Francia como síntoma

1. MOTOR.

Las elecciones presidenciales son el motor de la vida política francesa. Las instituciones de la V República, hechas a imagen y semejanza de una figura de la envergadura política del general De Gaulle, dan al régimen una huella muy personalista y a la presidencia un carácter de autoridad tutelar muy particular. No todos los que han ocupado el cargo han sido capaces de entender la singularidad de una figura que testimonia la permanencia de rasgos teológicos en la política democrática, como si la elección directa por sufragio universal otorgara un aura trascendental a la máxima autoridad republicana. Georges Pompidou, François Mitterrand e, incluso, Jacques Chirac, a pesar de su talante campechano y cercano, supieron encontrar el tono. Valéry Giscard d’Estaing y Nicolas Sarkozy quisieron modernizar la institución y lo que hicieron fue banalizarla. Y ninguno de los dos consiguió ser reelegido. François Hollande ha sido devorado por la vorágine actual.

A la hora de la verdad, al llegar las presidenciales, el sistema de partidos ha estallado. Se ha puesto de manifiesto que tanto la derecha clásica -más fraccionada que nunca por la falta de una personalidad con liderazgo suficiente para encuadrarla- como el Partido Socialista -a la deriva, como toda la socialdemocracia- son incapaces de dar respuesta al malestar de las clases medias y populares. Y por primera vez podría ser que ninguno de los dos grandes bloques estuviera presente en la segunda vuelta de las elecciones.

 

2. ESPERPENTO.

Marine Le Pen lo ha conseguido. Su presión ha roto la derecha. Todo comenzó cuando Sarkozy, a mitad de su mandato, embarrancado en la crisis, comenzó a asumir parte de la agenda del Frente Nacional. Una sector del electorado reaccionó y Sarkozy perdió con Hollande, que hizo una campaña bajo la bandera de la justicia (que olvidó para siempre nada más llegar al poder). François Fillon ganó las primarias por sorpresa, y confirmó así que lo que va contra los que se presentan como representantes genuinos de los partidos de siempre juega con ventaja.
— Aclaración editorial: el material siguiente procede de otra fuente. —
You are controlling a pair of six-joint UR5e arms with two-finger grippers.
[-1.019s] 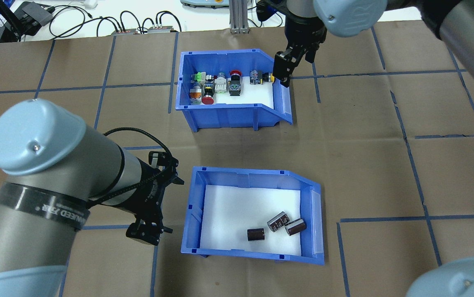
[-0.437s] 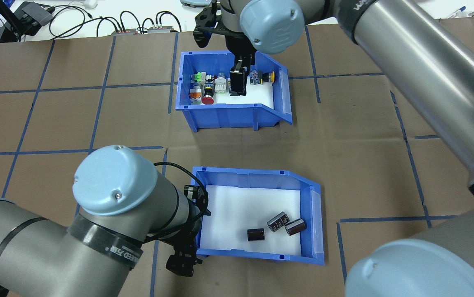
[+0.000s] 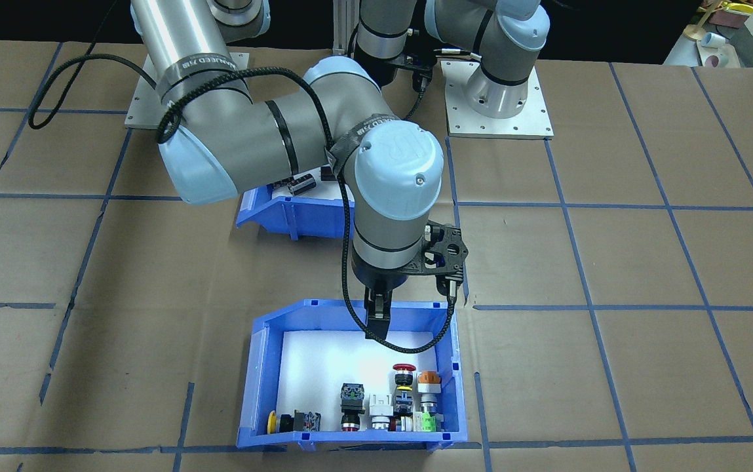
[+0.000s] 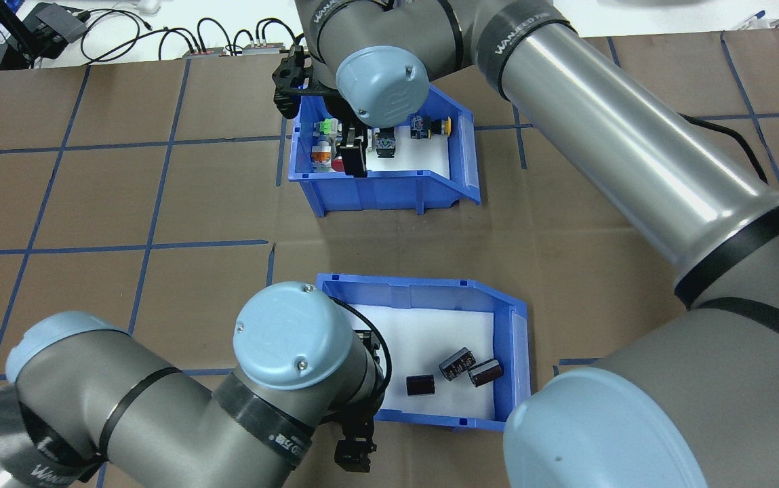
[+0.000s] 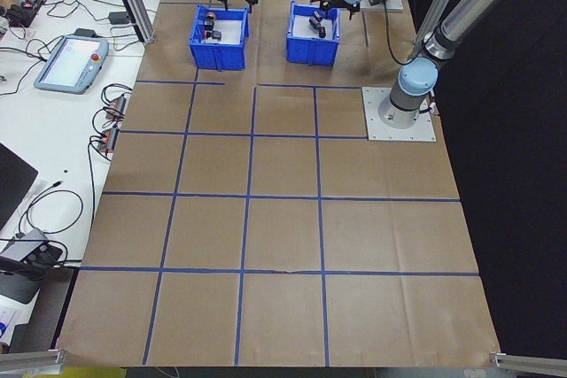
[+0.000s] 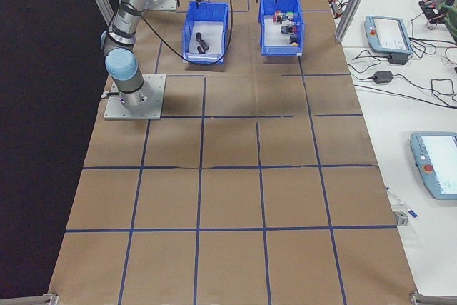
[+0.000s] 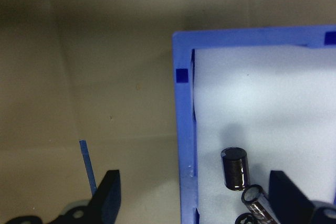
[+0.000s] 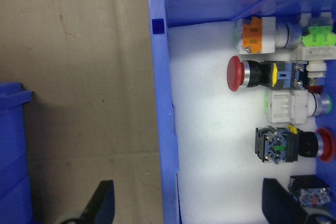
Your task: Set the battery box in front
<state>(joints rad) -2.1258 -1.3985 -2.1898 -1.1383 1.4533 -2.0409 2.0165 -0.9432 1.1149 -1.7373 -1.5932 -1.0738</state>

Fillon se impuso con dos banderas: una imagen de intachable, de ‘Monsieur prope’, como dicen los franceses; y un discurso muy conservador, tradicionalista y católico, sólo explicable por el miedo de fugas de votantes hacia la extrema derecha.
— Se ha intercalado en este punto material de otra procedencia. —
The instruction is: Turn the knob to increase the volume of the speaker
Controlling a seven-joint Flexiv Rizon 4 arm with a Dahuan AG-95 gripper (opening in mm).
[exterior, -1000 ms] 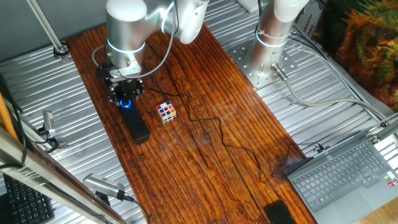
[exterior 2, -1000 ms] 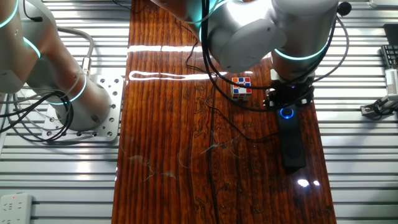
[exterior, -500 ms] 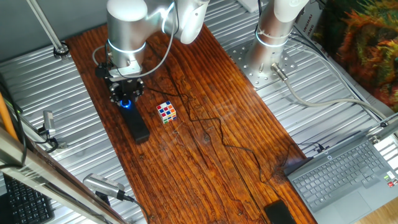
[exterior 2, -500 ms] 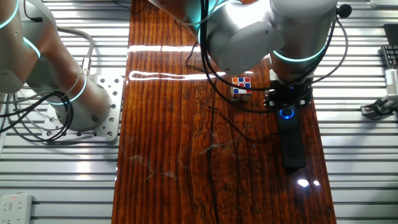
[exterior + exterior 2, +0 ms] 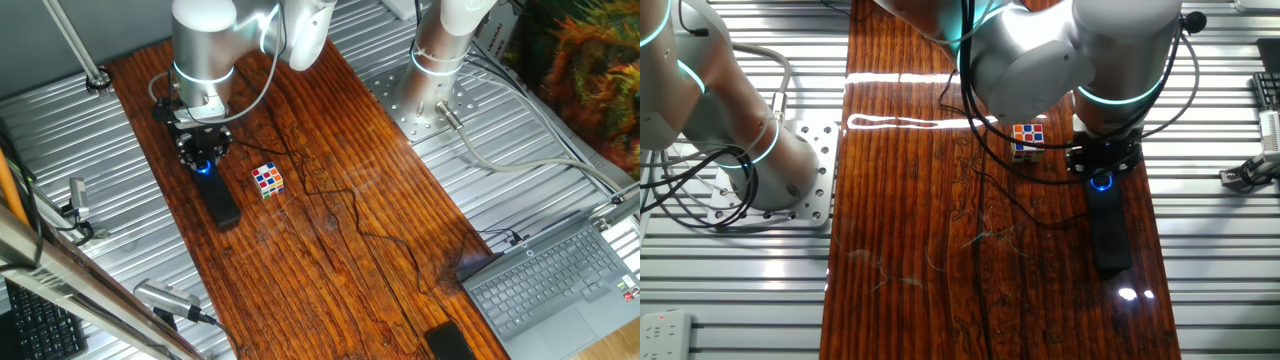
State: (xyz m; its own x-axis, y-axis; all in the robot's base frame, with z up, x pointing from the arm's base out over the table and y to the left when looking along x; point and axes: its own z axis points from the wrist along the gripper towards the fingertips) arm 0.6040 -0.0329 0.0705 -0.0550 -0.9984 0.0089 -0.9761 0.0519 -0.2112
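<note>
Gripper set over the speaker's lit knob, ready for the volume turn

The speaker [image 5: 215,195] lies on the wooden table [image 5: 330,230] toward 10 o'clock in the one fixed view, its far end under the gripper [image 5: 201,152]; the knob [image 5: 1100,181] glows blue at that end, and the puzzle cube [image 5: 1028,141] sits just beside it at 10 o'clock in the other fixed view. The fingers stand close around the dial, but whether they actually pinch it I cannot tell. To do the turn well, I judge the wrist should rotate about the knob's own centre, with light squeeze and no downward push, so the bar does not skid toward the cube or drag the loose cable [image 5: 345,215].
</note>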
La imagen de pulcritud cayó al primer ataque, al que Fillon respondió de la peor manera: negando los hechos, buscando inmunidad por su condición de candidato (como si el sufragio universal pudiera blanquear los delitos) y recurriendo a la teoría del complot. Hoy es un hombre quemado. Y en una carrera como la presidencial, un hándicap así es casi insuperable. Su negativa a renunciar ha fracturado definitivamente la derecha. Alain Juppé, el único de los republicanos que no ha caído en la tentación de la extrema derecha, no quiso meterse en un lío de esta envergadura a su edad y con su experiencia. Y se ha declarado incapaz de reunificar la derecha y el centro. Y más con Sarkozy enredando como de costumbre. Partida en trozos, la derecha, en un esfuerzo voluntarista, que no es más que una aceptación del fracaso, hace frente único alrededor de Fillon, aunque nadie se lo acabe de creer. Los sarkozistas ya han mercadeado futuros repartos de poder. Quedan seis semanas, no hay tiempo para inventos.
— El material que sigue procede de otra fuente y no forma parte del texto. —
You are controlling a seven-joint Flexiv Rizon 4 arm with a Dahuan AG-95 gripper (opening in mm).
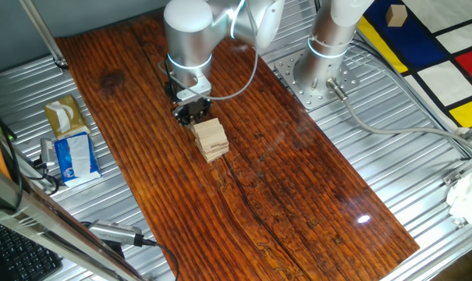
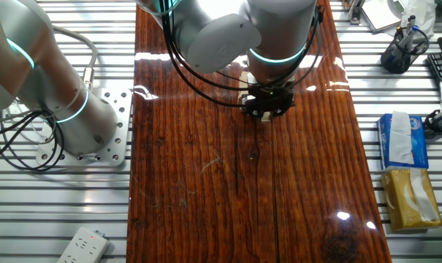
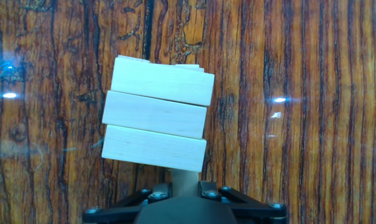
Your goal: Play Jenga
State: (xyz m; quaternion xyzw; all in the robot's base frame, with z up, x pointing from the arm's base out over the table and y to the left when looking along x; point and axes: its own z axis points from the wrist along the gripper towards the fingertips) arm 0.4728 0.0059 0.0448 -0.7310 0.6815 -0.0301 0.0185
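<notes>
Hand view, looking straight down: dark striped wooden table (image 3: 312, 93) fills the field; Jenga tower (image 3: 156, 115) stands near the centre, its top layer three pale blocks lying side by side, slightly skewed, with edges of lower layers peeping out at the upper rim; a pale block end (image 3: 185, 180) juts from beneath the tower toward the camera and sits between the two dark fingers (image 3: 155, 194) of the gripper (image 3: 183, 191); whether the fingers press on it or merely flank it cannot be told. One fixed view: robot arm (image 1: 190, 39) descends over the table (image 1: 298, 179); gripper (image 1: 193, 113) hangs just beside the tower (image 1: 211, 139) at its far side, low against it; tower stands on the tabletop's middle strip, a few layers tall; blue-and-white tissue packet (image 1: 73, 156) lies off the board on the metal surface, well apart. Other fixed view: arm (image 2: 275, 36) hides nearly all of the tower; gripper (image 2: 266, 104) shows only as a dark ring.
</notes>
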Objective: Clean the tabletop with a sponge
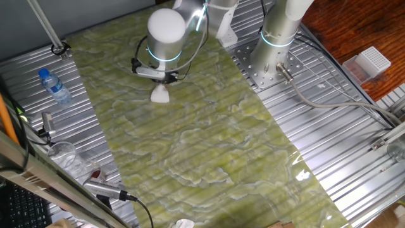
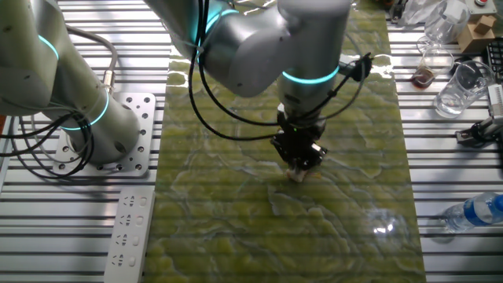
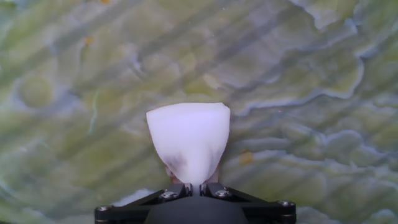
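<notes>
Far left in one fixed view: water bottle (image 1: 56,87) lying on ribbed metal, well apart from the action. Next along, the worktop (image 1: 209,158), a green-yellow marbled sheet, running diagonally through the frame. Toward its upper-left part, the sponge (image 1: 160,95), white and pinched at the waist, hanging under the claw (image 1: 163,80) with its broad end down at the sheet; contact looks likely but cannot be confirmed from this angle. Right of that, the arm's base column and a cable trailing off over the metal. In the hand view, claw clenched on the sponge (image 3: 188,142): jaws drawn almost together at the narrow end, only a sliver of gap, the soft block fanning out wide beyond them against the marbled surface, with a small dark smudge near the gripped end. In the other fixed view, same grasp seen from the far side, claw (image 2: 299,161) low over the middle of the sheet. Progress, as a judgement: grasp done, wiping apparently under way or about to start, nowhere near finished. No visible streak or cleaned band to tell wiped ground from unwiped; a few small orange flecks (image 3: 247,158) near the sponge. Most of the sheet toward the lower right apparently left to cover.
</notes>
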Available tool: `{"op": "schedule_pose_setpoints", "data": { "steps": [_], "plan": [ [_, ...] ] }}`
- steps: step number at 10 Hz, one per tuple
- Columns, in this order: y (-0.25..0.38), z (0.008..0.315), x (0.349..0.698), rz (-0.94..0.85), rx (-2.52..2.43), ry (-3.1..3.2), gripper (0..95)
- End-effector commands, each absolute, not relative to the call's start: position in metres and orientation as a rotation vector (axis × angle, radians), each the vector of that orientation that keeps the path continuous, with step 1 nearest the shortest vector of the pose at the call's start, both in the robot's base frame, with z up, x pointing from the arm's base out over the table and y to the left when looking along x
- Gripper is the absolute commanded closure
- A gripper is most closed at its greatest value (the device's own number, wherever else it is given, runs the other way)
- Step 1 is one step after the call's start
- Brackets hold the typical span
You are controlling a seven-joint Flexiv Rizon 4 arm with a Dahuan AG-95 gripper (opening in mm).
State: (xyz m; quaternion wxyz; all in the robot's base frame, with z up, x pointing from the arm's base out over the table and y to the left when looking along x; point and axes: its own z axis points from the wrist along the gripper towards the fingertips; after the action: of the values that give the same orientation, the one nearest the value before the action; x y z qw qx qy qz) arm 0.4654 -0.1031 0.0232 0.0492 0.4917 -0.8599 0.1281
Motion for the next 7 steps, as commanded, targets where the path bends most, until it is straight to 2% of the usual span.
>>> {"op": "schedule_pose_setpoints", "data": {
  "steps": [1, 7],
  "plan": [
    [-0.107, 0.021, 0.469, 0.383, 1.502, -2.632, 95.0],
    [-0.125, 0.018, 0.477, 0.402, 1.552, -2.615, 95.0]
  ]
}}
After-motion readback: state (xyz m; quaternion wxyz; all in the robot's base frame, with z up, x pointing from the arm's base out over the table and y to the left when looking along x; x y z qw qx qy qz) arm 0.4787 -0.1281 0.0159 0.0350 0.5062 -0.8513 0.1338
Quizás en Francia ha llegado la hora de que republicanos y socialistas, fracturados interiormente en bloques cada vez más irreconciliables, hagan una travesía del desierto para purgar su anquilosamiento, sus miserias y su incapacidad de ofrecer expectativas de futuro a la ciudadanía, de anticipar los problemas que vienen. Aunque esto signifique confiar el futuro próximo a un joven y ambicioso Emmanuel Macron, genuino representante del sistema, construido de antisistema modelo ‘bobo’ parisino, como diría un francés de provincias. Juppé, sin embargo, no se ha cortado en advertirlo: «Macron intenta encarnar la renovación pero su falta de madurez política impide cualquier ilusión».

Francia afronta unas presidenciales que debían relanzar el país y van camino del esperpento. Hasta el punto de que la misma solidez de la institución presidencial se pondrá a prueba. Fillon es un fantasma, Marine Le Pen una amenaza, la izquierda dividida no suma, Macron es una incógnita. Una vez más, Francia como síntoma: la política europea necesita una renovación profunda. Y, de momento, Francia anda a ciegas.